All this resulted in the Handbook titled ‘Quality Inclusive Practices’. The handbook covers four topics - modules: ‘Partnership with Family’, ‘Peer Support’, ‘Introduction to Differential Teaching and Mathematical Concepts of Numicon’, and ‘Guidelines for the Application of Inclusive Teaching Practices’. Yet perhaps the most important result was the change in practice in line with the principles and standards of inclusive education, which demonstrates the high level of understanding of the inclusion process. All ten selected schools offered excellent examples of the results achieved.
Sanda Bilokapa, a third grade teacher of mathematics from the primary school Fra Lovro Karaula in Livno, was concerned initially about how her classes would run along with Numicon and she admitted that at first the work did not go in the direction she had hoped. Yet as she presented the methods she used when her class had to learn and understand fractions with the support of Numicon she described the results, “over time, we achieved unbelievably good results that we could not even imagine when having ordinary classes.”
Armando Cavalić and Emir Šaldić, teaching staff from the primary school Vladimir Nazor in Odžak, mirrored her enthusiasm. They shared the great experience of their colleague and emphasised the value of Numicon for teaching mathematical concepts in their school. Armando, a class teacher who designed ‘Who will be the first to multiply and come to the goal’, said, “There is no better evidence of the greatness of this method than the joy of children entering the class and cheerfully concluding that the upcoming class will be fun because of Numicon.” She added, “Numicon saved the supplementary education I teach.”
Sanja Džodžo, a teacher from the primary school Branko Radičević in Banjaluka emphasised the value of peer support or more specifically the friendship circles that helped her classes become much better by citing the case of a boy named Andrija who received support in the form of the group ‘Andrija and Friends’. The group, which consisted of several pupils, was charged with correcting his behaviour through discourse and suggestions, both inside and outside of class. The example of Andrija showed the teacher the effectiveness of this method and the teacher already has plans to animate a new circle of friendships groups for more pupils.
Enis Dedić, an IT teacher from the primary school Tinja in Srebrenik, said that their school went a step further by modifying the existing modules and recommendations in order to form a partnership between school and family. The school decided to extend the initially desired circle of friendship to include parents within the created system. “The whole community joined and we organised a circle of friends as a kind of exchange: the children visited each other and the entire family joined the process. There were also bazaars where children exhibited and sold their handicrafts for the purpose of helping.”
Parents of pupils at the primary School Mehmedalija Mak Dizdar in Goražde joined the magical module ‘Partnership with Family’ and the results proved far more comprehensive and complex than other joint excursions of parents, children and teachers.
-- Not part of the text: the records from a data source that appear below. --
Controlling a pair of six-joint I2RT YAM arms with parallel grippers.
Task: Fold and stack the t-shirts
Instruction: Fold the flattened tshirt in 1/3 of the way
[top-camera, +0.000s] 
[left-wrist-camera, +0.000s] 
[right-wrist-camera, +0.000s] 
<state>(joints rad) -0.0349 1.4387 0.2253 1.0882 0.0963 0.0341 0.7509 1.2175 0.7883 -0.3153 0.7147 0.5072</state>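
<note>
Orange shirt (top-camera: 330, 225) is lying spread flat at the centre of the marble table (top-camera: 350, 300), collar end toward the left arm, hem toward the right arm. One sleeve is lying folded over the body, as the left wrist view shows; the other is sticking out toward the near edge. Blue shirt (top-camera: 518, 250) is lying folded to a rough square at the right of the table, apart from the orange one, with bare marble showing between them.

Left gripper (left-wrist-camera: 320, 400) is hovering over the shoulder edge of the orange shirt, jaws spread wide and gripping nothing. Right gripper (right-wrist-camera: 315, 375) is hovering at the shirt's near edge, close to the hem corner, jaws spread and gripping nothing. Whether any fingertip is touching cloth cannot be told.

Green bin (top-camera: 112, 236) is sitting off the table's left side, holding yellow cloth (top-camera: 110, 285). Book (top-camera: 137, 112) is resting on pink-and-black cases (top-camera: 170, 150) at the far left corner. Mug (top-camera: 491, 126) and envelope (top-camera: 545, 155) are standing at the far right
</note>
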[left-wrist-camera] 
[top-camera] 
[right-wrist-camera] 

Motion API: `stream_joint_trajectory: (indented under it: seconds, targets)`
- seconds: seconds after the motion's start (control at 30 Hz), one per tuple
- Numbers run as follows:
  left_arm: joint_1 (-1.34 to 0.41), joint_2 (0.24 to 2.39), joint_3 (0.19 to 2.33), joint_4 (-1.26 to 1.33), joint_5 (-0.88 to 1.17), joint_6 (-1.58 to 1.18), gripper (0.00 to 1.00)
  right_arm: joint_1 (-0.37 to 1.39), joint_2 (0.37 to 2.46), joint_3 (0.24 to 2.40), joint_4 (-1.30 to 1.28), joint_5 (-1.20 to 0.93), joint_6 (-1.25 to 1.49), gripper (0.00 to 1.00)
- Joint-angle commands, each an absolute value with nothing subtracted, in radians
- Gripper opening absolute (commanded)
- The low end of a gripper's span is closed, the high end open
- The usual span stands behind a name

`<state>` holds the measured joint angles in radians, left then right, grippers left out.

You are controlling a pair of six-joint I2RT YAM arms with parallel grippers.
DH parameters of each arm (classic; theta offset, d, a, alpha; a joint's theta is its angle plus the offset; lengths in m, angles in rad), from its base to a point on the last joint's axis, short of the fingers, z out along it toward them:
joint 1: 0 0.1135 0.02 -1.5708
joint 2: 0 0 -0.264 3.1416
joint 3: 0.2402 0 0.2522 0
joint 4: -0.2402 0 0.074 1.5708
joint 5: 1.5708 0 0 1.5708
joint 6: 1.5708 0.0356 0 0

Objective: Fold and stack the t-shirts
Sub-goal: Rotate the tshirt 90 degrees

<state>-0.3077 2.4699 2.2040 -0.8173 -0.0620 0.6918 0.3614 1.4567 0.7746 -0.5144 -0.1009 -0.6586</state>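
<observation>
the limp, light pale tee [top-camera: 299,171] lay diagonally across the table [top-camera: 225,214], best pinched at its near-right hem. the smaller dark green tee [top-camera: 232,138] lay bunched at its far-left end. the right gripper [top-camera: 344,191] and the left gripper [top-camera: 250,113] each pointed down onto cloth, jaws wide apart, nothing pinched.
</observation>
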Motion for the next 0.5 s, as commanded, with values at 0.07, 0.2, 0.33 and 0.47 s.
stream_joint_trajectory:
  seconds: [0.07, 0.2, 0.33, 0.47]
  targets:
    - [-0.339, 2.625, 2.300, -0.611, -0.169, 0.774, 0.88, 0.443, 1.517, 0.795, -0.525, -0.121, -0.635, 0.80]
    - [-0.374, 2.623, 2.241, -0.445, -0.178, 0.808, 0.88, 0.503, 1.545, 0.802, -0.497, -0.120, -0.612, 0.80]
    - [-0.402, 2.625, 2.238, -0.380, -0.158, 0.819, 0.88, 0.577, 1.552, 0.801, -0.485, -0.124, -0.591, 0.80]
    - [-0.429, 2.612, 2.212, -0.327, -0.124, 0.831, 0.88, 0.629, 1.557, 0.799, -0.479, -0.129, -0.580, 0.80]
The module made a major contribution to the organisation of the school fence and yard in one of the regional schools. This community inspired the formation of the Club for Children and Parents, which supports cooperation with the health centre in Goražde and works in particular on strengthening the activities of parents registered for the Family Strengthening Programme of SOS Kinderdorf Goražde. The results of these joint efforts were more than inspiring and helped the fourth grade Parent Teacher Association to achieve a 100 per cent response among parents.
Schools from Mostar have shown that thanks to differentiated learning children can successfully imagine, design, create, forecast, plan and complete any activity they imagine. At the end, the children also wrote and played a game on the given topic. Teachers from Mostar said that adaptive classes were realised through the required reading class and that they proved to be extremely successful.
Fahrudin Bičo from the Second Primary School in Sarajevo illustrated the extreme importance of inclusive teaching for everyone when he read a song that a pupil wrote about his friend Vuk and how they can always rely on each other. Fahrudin’s performance made many people in the audience cry. At the same time, it provided new motivation and increased commitment to continue with this kind of teaching.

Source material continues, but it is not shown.